Scrap France 2 and TF1 Tv news to analyse humanity's biggest challenge : fossil energies and climate change.
Data source: HTMLs pages :
- https://www.francetvinfo.fr/replay-jt/france-2/20-heures/jt-de-20h-du-jeudi-30-decembre-2021_4876025.html
- https://www.tf1info.fr/emission/le-20h-11001/extraits/
Data sink: JSON data to be store inside MySQL and displayed on a metabase dashboard :
Everyday, last replays with URLs from France 2 and TF1 are analysed with Github Actions if they contain "global warming" :
Some results can be found on this repo's website : https://polomarcus.github.io/television-news-analyser/website/
You can also check Github Actions worflows raw data :
- Click here : https://github.com/polomarcus/television-news-analyser/actions/workflows/save-data.yml
- Click on the last workflow ran, then on "click-here-to-see-data"

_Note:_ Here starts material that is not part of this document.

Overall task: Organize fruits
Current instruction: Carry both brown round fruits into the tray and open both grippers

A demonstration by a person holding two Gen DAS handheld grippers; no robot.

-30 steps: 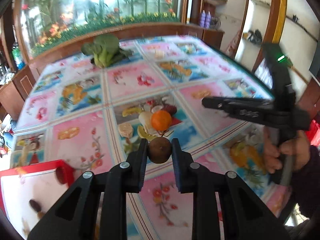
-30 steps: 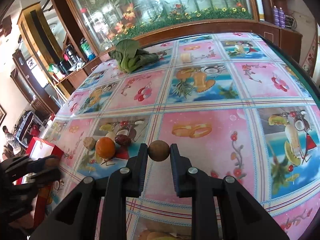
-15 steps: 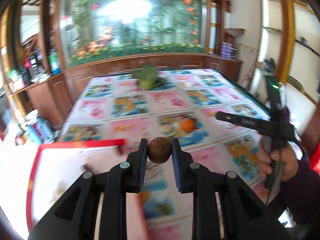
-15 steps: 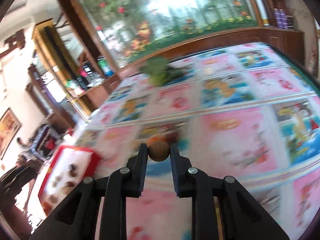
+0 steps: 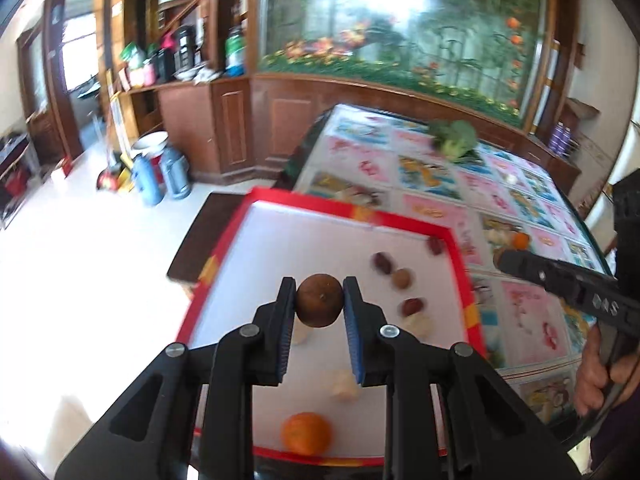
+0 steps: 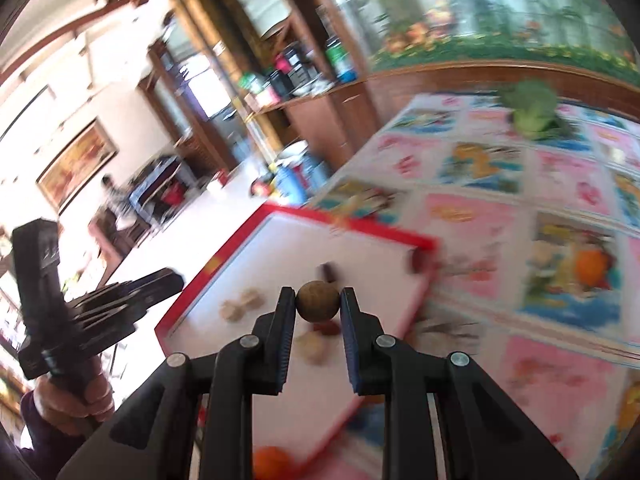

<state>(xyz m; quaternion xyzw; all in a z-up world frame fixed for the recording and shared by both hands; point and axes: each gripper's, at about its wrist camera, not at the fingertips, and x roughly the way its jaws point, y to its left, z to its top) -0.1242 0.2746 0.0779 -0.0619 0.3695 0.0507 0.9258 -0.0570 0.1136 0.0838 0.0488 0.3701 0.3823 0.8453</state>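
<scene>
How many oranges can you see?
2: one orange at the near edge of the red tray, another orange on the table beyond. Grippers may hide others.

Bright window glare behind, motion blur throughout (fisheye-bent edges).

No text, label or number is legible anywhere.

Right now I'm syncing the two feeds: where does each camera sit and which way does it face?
Left wrist: on the left gripper, facing the red-rimmed tray; brown fruit clamped, right hand visible.
Right wrist: on the right gripper, facing the same tray; round brown fruit clamped, left hand visible.
Shared: tray, floral tablecloth, leafy greens.
</scene>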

- Click on "List France 2 news urls containing global warming (see end)" to see France 2's urls
- Click on "List TF1 news urls containing global warming (see end)" to see TF1's urls :
- docker compose
- Optional: if you want to code Scala build tool (SBT)
# with docker compose - no need of sbt
docker-compose -f src/test/docker/docker-compose.yml up -d
# OR with scala built tool : sbt
./init-stack-with-data.sh
Go to http://localhost:8080/index.html
The source are inside the website
folder
You can check metabase here
- http://localhost:3000/
- configure an account
- configure PostgreSQL data source: (user/password - host : postgres - database name : metabase)
- You're good to go : "Ask a simple question", then select your data source and the "News" table
sbt "runMain com.github.polomarcus.main.TelevisionNewsAnalyser 3"
sbt "runMain com.github.polomarcus.main.SaveTVNewsToPostgres"
sbt "runMain com.github.polomarcus.main.UpdateNews"
Some examples are inside example.ipynb, but I prefered to use Metabase dashboard and visualisation using SQL
# ./init-stack-with-data.sh
sbt test # it will parsed some localhost pages from test/resources/
sbt> testOnly ParserTest -- -z parseFrance2Home